Norumbega: The Lost City That May Lie Beneath Bangor
El Dorado, Atlantis and Norumbega. These are all mythical places in history where explorers came across magnificent places, documented their stories of outlandish findings and have left mystery behind while others tried to find these mystical places.
And one of those mythical places could have stood in the same place that the City of Bangor stands today.
In the mid-1500's a cosmographer by the name of André Thévet ventured throughout was is now New England and Eastern Canada and came across a French Fort called 'Norombégue'.
Early visitors of this mythical city mentioned the location featured 'a New World city where homes were said to have pillars of gold and natives carried quarts of pearls on their heads'.
The mythical city is shown at the crux of a river in the land between what is now the St. Lawrence River and the Atlantic Ocean, though the accuracy of the map makes it hard to place where exactly this river and lost city were actually located. This city is noted on many early maps from the 1500s of northeastern North America, including a 1570 atlas created by Abraham Ortelius (see below) as well as on a 1529 map of America by Giovanni da Verrazzano where the mythical city is called 'Oranbega'.

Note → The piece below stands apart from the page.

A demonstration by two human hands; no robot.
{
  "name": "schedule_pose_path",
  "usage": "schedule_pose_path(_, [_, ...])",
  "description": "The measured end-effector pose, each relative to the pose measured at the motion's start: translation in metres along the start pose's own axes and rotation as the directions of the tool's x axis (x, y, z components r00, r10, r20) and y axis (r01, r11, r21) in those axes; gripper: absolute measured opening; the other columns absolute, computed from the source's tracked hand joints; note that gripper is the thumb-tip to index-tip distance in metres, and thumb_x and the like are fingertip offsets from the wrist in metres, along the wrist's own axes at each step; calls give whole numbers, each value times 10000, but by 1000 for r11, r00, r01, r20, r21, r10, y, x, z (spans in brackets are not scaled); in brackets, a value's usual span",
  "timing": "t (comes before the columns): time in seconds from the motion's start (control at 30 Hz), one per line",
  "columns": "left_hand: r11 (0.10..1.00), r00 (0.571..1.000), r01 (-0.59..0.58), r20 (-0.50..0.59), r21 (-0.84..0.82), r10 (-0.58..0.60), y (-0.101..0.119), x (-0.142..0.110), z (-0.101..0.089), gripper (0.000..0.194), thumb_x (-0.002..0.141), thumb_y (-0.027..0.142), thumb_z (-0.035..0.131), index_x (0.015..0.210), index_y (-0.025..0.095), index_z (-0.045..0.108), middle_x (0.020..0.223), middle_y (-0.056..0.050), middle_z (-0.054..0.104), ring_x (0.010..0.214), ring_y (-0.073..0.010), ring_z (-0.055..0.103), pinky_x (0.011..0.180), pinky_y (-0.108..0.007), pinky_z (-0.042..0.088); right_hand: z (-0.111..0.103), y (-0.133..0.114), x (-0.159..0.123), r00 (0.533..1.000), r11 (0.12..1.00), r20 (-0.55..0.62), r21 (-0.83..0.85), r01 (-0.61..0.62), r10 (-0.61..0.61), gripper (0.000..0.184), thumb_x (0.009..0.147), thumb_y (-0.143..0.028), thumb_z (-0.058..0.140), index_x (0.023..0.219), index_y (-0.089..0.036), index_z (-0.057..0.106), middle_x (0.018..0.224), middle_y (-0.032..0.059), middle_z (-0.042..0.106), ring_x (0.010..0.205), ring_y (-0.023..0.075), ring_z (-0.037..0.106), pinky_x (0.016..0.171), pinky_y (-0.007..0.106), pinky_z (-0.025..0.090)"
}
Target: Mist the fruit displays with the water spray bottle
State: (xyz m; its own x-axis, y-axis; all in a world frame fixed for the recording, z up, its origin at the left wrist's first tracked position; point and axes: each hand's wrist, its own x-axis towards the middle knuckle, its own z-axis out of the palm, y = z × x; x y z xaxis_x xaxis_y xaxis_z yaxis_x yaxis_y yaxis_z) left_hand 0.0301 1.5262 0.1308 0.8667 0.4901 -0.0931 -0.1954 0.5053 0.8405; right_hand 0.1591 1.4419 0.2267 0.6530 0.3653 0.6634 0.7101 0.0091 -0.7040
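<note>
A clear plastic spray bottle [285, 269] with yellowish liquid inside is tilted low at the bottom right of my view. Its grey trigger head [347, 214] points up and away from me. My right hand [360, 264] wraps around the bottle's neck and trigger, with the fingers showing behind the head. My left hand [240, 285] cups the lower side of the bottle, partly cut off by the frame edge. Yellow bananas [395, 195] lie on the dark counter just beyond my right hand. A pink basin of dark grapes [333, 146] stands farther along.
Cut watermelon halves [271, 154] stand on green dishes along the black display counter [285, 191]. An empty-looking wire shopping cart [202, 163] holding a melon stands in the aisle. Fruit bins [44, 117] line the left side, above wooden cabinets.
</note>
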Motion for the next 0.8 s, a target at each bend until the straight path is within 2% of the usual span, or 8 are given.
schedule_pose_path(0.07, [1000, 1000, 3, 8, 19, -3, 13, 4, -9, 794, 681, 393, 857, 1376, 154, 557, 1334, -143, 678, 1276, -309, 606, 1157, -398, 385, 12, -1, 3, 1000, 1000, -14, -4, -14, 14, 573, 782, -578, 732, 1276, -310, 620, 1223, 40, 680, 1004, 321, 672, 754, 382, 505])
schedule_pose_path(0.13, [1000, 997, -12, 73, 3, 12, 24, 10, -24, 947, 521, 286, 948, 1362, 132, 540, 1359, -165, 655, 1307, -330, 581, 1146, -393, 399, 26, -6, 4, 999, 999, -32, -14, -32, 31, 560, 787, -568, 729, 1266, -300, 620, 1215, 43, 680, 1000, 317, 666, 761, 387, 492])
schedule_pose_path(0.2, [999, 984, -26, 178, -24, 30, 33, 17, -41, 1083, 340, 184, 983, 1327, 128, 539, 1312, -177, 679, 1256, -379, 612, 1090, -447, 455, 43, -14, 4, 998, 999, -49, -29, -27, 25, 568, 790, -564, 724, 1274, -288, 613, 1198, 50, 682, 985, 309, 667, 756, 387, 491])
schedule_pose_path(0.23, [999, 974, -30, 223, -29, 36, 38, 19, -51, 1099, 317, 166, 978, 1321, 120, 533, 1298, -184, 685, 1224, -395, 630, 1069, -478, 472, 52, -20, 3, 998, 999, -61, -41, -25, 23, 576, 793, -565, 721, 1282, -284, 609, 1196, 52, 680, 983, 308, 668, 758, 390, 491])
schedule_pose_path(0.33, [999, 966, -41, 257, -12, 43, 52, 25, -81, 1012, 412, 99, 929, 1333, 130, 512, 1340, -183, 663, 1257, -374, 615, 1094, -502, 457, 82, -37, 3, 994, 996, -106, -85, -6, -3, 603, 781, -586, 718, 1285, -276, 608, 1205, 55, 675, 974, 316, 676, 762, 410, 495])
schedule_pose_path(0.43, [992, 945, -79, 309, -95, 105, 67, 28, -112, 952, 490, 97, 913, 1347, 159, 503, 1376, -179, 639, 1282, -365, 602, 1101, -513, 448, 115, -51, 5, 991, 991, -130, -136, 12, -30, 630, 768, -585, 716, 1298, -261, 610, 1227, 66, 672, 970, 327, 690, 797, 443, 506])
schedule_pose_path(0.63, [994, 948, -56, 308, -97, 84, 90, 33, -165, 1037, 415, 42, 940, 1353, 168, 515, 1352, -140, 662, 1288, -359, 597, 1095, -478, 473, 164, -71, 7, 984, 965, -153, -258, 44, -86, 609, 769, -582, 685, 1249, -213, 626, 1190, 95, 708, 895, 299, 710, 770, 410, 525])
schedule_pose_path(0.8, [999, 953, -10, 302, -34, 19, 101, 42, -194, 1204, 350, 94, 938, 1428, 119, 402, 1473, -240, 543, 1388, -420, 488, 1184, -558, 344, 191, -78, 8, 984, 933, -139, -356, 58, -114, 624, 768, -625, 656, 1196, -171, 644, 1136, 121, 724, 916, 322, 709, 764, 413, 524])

Another spelling of the name in other documents include Nurembega.
Bangor is one of the many locations thought to be where this mythical city is located. Bangor has commemorated the legend with our Norumbega Hall, which was once a municipal hall. You can also see the nod in other Maine locations including Norumbega Mountain in Acadia National Park and a mansion built in Camden called Norumbega Castle, owned by Maine inventor Joesph Barker Stearns.
Who exactly built the city is not quite clear but, a 19th century scholar by the name of Eben Norton Horsford denoted Vikings as part of the settlement.
Scholar Eben Norton Horsford theorized that the settlement was located in modern day Massachusetts, along the Charles River and not in Maine along the Penobscot River.